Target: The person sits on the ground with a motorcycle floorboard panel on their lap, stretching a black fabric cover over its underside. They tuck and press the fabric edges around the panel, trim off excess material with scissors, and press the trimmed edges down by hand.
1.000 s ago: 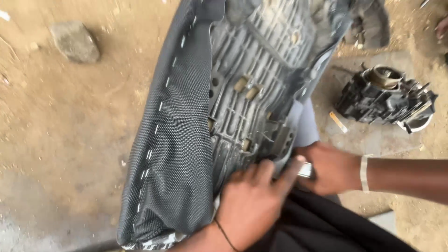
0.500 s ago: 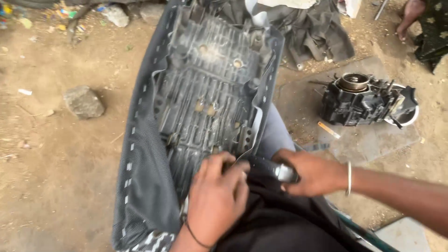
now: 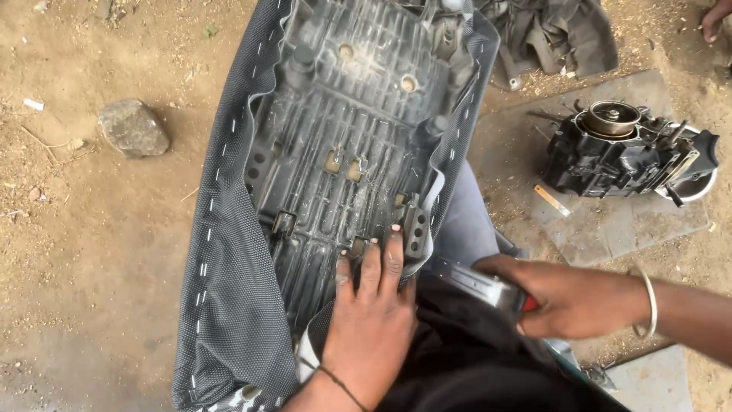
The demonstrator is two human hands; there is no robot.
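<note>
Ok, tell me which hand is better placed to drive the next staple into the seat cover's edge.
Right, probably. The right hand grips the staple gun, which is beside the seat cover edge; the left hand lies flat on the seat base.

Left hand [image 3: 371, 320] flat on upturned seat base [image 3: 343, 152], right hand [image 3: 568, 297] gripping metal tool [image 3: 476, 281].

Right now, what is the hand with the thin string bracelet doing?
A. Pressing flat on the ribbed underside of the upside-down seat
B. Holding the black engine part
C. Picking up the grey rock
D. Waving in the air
A. The left hand lies with fingers spread on the grey ribbed plastic base of the seat, while the rock and the engine part sit untouched on the ground.
</note>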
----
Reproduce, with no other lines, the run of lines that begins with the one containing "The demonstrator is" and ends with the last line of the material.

The demonstrator is two human hands; there is no robot.
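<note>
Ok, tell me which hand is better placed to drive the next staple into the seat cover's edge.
Right, probably. The right hand grips the staple gun, which is beside the seat cover edge; the left hand lies flat on the seat base.

Left hand [image 3: 371, 320] flat on upturned seat base [image 3: 343, 152], right hand [image 3: 568, 297] gripping metal tool [image 3: 476, 281].

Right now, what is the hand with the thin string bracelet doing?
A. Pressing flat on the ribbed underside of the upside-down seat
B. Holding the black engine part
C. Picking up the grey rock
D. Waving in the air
A. The left hand lies with fingers spread on the grey ribbed plastic base of the seat, while the rock and the engine part sit untouched on the ground.
</note>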

The exercise has been completed.